Having a Hoot!

Fall cookies

I am ever so slightly obsessed with owls… Seriously, if I could, I would own one, and it would be EPIC! There’s just something about their big eyes and roly poly shape that I find adorable. Actually, I think that pretty well sums up my criteria for cute animals: big, googly eyes? Check! Round, roly poly figure? Check! Adorable? You bet! So how could I resist putting such an adorable creature on an adorable cookie?

Owl Cookies
Yields about 2 dozen cookies

For the sugar cookies:
2 sticks (226 grams) butter, softened
1 cup granulated sugar
1 egg
1 tsp. vanilla extract
1 tsp. baking powder
2 1/2 cups all purpose flour

For the royal icing:
4 tbsp. meringue powder OR egg white powder
1/2 cup lukewarm water
1 lb. (~500 grams) powdered sugar
Gel food coloring in purple, green, pink, yellow, brown, and black

Directions for making the sugar cookies can be found here and directions for the royal icing (including definitions of consistencies and how to obtain them) can be found here. For this design, you’ll want to leave a little over half of your royal icing white (you’ll need both piping and flood icing) and the little under half portion can be divided equally among the colors (the tinted icing should be thinned to a 20 second icing consistency). So let’s get to decorating!
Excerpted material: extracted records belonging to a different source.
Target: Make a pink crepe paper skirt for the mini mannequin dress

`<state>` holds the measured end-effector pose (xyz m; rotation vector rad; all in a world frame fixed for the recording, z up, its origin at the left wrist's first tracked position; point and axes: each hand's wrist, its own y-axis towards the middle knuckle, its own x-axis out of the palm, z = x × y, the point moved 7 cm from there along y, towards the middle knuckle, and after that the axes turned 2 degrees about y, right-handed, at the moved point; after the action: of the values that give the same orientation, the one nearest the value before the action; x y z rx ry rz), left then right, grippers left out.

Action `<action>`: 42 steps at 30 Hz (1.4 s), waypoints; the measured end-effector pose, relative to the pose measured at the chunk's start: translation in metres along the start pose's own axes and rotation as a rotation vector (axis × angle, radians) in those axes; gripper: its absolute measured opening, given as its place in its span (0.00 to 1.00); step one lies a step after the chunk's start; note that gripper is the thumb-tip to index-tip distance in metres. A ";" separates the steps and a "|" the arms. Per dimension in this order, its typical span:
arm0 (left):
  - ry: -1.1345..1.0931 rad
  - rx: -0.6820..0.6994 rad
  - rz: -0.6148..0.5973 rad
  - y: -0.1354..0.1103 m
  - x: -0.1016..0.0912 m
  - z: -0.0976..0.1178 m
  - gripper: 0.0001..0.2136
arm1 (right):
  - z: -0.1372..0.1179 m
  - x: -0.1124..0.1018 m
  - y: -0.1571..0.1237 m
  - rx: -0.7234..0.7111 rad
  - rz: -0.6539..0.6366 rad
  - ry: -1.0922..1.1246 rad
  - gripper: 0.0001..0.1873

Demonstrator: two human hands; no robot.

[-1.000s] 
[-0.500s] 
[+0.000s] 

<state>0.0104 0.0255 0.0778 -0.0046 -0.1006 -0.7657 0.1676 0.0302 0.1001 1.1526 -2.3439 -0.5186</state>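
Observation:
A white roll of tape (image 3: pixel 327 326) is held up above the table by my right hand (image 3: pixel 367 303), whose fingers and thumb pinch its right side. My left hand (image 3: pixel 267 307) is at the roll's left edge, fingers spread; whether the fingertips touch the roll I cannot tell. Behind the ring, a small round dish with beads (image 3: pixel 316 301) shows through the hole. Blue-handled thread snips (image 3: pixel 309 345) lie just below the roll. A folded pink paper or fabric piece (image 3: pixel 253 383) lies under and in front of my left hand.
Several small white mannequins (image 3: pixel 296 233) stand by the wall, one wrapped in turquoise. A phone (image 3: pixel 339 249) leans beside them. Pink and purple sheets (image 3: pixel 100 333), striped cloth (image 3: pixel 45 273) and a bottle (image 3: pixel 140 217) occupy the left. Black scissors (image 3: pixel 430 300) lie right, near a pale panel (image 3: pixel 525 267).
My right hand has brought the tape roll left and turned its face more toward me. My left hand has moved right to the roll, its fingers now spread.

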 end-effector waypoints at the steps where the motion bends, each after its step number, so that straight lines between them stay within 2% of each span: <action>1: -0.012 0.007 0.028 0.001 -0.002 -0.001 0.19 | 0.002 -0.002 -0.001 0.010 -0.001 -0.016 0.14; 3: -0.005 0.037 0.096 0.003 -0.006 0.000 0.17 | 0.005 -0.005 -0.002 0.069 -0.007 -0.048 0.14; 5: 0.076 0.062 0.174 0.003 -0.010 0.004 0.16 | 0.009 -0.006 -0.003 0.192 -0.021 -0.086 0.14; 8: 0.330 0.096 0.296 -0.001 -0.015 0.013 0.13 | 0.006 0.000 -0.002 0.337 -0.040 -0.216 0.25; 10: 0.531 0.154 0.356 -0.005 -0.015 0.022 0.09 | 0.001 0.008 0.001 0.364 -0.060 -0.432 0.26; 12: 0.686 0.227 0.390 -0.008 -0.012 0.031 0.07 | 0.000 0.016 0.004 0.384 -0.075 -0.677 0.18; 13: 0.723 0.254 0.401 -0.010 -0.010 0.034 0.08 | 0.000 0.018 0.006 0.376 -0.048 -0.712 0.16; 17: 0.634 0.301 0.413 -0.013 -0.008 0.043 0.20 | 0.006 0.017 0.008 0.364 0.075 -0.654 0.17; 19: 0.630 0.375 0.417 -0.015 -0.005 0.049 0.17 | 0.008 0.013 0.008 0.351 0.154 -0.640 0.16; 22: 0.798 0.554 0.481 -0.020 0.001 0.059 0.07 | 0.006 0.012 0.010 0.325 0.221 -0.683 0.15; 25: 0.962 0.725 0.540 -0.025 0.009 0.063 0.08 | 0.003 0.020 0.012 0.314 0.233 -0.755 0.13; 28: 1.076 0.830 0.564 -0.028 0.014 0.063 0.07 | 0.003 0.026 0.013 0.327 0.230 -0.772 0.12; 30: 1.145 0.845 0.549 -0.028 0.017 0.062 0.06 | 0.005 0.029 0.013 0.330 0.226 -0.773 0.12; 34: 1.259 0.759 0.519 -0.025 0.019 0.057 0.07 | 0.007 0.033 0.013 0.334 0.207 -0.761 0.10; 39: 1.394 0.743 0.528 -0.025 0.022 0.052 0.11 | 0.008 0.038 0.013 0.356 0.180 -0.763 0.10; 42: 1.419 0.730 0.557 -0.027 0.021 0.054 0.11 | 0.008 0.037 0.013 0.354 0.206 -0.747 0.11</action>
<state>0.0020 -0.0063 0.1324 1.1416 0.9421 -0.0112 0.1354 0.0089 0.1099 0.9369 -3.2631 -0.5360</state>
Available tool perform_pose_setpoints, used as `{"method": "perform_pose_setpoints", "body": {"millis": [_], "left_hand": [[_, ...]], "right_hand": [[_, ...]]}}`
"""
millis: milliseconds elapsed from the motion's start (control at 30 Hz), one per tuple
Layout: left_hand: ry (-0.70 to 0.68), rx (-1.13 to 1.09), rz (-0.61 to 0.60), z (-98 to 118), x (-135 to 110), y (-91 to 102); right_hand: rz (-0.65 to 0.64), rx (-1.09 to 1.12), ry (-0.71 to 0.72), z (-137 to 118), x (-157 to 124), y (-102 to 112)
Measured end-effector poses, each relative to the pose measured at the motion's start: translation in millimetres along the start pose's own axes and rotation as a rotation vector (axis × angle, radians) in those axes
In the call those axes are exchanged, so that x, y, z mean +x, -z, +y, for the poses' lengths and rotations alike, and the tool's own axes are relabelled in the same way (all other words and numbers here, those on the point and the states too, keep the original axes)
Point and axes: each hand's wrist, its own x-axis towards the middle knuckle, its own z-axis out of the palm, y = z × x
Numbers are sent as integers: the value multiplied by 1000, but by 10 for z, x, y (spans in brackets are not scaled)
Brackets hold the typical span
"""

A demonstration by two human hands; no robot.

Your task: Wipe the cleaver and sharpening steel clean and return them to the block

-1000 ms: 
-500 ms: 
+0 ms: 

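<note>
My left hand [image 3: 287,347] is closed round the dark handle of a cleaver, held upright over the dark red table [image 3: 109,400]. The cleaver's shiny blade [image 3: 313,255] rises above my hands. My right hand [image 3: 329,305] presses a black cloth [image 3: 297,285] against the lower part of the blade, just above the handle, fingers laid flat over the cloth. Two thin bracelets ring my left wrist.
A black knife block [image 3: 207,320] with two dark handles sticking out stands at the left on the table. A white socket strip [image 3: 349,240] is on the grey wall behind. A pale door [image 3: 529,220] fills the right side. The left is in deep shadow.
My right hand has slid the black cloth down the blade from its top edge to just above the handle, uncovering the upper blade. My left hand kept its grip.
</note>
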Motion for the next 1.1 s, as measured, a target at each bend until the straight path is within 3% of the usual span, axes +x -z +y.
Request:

Pipe a border around the edge of each cookie with your white piping icing and flood with your white flood icing. Use a toothpick to work the flood icing to the edges and fill in any gaps or divots so the surface is completely smooth and flat. Let these dry overnight or at least until hard (about 5 hours). Save any white flood icing you have leftover as we’ll be using this for the eyes and belly of the owls later on.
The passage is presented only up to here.